Smetana a terminé Má Vlast en 1878-9, bien que le cycle complet n’ait pas été joué avant 1882. À cette époque, Smetana était conscient que sa surdité l’empêchait de diriger la première. Il s’était retiré de la vie publique alors que ses infirmités – causées, semble-t-il, par une syphilis héréditaire – l’handicapaient de plus en plus et que ses ennemis conservateurs à Prague poursuivaient leurs tentatives de saper sa position. Smetana a terminé un autre opéra, Le Mur du diable, qu’il a décrit comme « comico-romantique » et qui, malgré une intrigue qui n’a pas la lucidité habituelle des autres opéras de Smetana, a gardé sa place sur les scènes tchèques. Smetana l’a écrit face aux plus terribles souffrances physiques et mentales, autant de symptômes de l’effondrement imminent. Malgré son état connu et son courage pour achever l’œuvre et son approbation générale par le public, sa première a été entachée par des critiques sans cœur de la part de ses ennemis.

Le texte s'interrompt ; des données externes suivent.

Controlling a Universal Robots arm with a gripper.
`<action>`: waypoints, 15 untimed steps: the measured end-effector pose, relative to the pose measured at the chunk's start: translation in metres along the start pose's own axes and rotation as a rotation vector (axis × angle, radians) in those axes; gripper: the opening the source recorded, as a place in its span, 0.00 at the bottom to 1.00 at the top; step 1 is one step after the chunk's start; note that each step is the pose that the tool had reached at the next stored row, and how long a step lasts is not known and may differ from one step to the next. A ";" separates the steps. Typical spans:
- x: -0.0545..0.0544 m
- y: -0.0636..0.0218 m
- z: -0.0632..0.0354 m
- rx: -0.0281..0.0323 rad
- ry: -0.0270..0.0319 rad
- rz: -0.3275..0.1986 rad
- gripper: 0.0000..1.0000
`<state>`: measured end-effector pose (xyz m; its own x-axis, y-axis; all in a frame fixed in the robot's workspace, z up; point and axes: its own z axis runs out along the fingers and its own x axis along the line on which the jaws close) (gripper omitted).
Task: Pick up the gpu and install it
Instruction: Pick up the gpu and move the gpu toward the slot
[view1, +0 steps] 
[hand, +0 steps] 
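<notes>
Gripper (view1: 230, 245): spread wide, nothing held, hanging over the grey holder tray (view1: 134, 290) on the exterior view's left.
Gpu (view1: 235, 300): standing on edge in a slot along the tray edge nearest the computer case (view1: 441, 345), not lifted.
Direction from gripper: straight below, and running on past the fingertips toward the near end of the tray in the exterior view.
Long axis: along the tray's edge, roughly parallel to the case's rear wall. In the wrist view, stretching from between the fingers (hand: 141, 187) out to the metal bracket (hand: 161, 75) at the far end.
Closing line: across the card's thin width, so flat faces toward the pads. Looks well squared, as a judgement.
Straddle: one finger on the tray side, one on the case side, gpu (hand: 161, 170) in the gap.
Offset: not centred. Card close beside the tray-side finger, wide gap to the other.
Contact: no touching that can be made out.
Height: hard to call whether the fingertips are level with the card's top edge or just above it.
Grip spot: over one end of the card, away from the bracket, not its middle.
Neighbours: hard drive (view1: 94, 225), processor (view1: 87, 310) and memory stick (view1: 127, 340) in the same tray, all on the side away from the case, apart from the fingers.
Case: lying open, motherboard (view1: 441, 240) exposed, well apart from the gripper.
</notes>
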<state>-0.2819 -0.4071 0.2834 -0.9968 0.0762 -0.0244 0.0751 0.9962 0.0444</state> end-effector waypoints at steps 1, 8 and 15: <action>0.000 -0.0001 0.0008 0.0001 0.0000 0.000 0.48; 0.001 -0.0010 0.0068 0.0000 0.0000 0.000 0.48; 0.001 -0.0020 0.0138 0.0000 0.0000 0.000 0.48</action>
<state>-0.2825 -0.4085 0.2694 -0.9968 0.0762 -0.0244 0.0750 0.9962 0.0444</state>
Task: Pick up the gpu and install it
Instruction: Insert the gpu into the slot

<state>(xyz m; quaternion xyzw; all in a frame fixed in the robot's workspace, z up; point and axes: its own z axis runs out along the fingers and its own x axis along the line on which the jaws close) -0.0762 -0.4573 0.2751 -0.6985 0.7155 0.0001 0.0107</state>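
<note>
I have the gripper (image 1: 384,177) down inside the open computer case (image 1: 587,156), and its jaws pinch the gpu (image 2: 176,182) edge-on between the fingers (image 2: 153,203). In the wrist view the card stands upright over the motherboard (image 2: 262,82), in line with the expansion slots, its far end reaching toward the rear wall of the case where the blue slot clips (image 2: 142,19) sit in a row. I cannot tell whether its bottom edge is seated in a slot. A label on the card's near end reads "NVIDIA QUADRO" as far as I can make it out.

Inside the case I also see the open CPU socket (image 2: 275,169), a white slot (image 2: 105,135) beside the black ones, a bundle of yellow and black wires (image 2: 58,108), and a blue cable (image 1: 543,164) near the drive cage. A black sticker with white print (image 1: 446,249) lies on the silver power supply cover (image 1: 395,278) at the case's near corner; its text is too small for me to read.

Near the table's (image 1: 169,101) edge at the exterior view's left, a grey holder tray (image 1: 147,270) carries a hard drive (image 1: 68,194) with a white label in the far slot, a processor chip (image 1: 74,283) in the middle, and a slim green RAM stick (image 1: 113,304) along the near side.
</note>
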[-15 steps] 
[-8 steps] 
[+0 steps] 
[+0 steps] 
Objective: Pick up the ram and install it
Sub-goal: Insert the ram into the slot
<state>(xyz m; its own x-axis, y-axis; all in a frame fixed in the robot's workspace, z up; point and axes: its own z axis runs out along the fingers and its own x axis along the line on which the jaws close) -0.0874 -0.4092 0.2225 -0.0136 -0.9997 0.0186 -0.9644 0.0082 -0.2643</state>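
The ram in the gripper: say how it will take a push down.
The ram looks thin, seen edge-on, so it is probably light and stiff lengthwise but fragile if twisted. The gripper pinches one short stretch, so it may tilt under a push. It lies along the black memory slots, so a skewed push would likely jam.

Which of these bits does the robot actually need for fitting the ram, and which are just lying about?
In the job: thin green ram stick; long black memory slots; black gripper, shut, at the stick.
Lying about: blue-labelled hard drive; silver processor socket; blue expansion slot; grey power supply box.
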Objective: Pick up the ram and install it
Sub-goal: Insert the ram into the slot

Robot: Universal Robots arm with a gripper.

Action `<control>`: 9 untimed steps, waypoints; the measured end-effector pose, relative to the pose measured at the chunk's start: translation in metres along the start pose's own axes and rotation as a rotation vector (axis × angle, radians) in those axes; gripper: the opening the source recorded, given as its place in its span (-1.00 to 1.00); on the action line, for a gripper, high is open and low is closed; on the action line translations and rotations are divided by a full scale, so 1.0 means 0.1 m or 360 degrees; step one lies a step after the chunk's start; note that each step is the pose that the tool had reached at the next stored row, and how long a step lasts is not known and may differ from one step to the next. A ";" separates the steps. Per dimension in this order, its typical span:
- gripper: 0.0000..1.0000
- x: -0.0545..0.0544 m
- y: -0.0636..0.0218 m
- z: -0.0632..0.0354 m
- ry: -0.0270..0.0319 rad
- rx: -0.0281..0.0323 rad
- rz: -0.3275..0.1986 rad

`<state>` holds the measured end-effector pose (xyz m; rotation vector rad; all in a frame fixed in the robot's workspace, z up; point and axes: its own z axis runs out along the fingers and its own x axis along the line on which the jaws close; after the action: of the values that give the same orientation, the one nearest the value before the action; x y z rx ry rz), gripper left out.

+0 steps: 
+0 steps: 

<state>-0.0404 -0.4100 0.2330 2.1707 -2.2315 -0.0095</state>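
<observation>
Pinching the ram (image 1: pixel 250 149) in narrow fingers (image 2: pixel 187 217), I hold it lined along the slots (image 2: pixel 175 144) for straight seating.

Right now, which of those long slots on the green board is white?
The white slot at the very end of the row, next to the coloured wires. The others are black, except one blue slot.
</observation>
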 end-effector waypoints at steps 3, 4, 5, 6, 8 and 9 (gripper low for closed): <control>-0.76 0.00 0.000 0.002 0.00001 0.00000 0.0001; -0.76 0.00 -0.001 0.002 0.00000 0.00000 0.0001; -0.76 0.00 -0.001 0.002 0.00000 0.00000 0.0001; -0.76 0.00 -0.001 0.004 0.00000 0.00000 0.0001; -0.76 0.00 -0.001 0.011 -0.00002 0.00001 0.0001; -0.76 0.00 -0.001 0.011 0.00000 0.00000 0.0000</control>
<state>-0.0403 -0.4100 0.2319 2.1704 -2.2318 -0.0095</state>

Témoignant de son courage inépuisable, Smetana s’est lancé dans l’écriture de l’opéra Viola en 1883, basé sur la Douzième Nuit de Shakespeare, et a en fait réussi à terminer un acte entier avant son effondrement mental final en avril 1884, quelques semaines seulement après un concert de Prague organisé en son honneur. Il meurt à la mi-mai. La bonne humeur de Smetana et son optimisme inlassablement courageux face à la plus terrible des douleurs personnelles, ainsi que sa foi inébranlable dans l’avenir de sa nation, ont donné à sa musique une place unique dans la vie tchèque, la distinguant de l’absence d’humour et de la morosité d’une grande partie de la musique dite sérieuse de son siècle.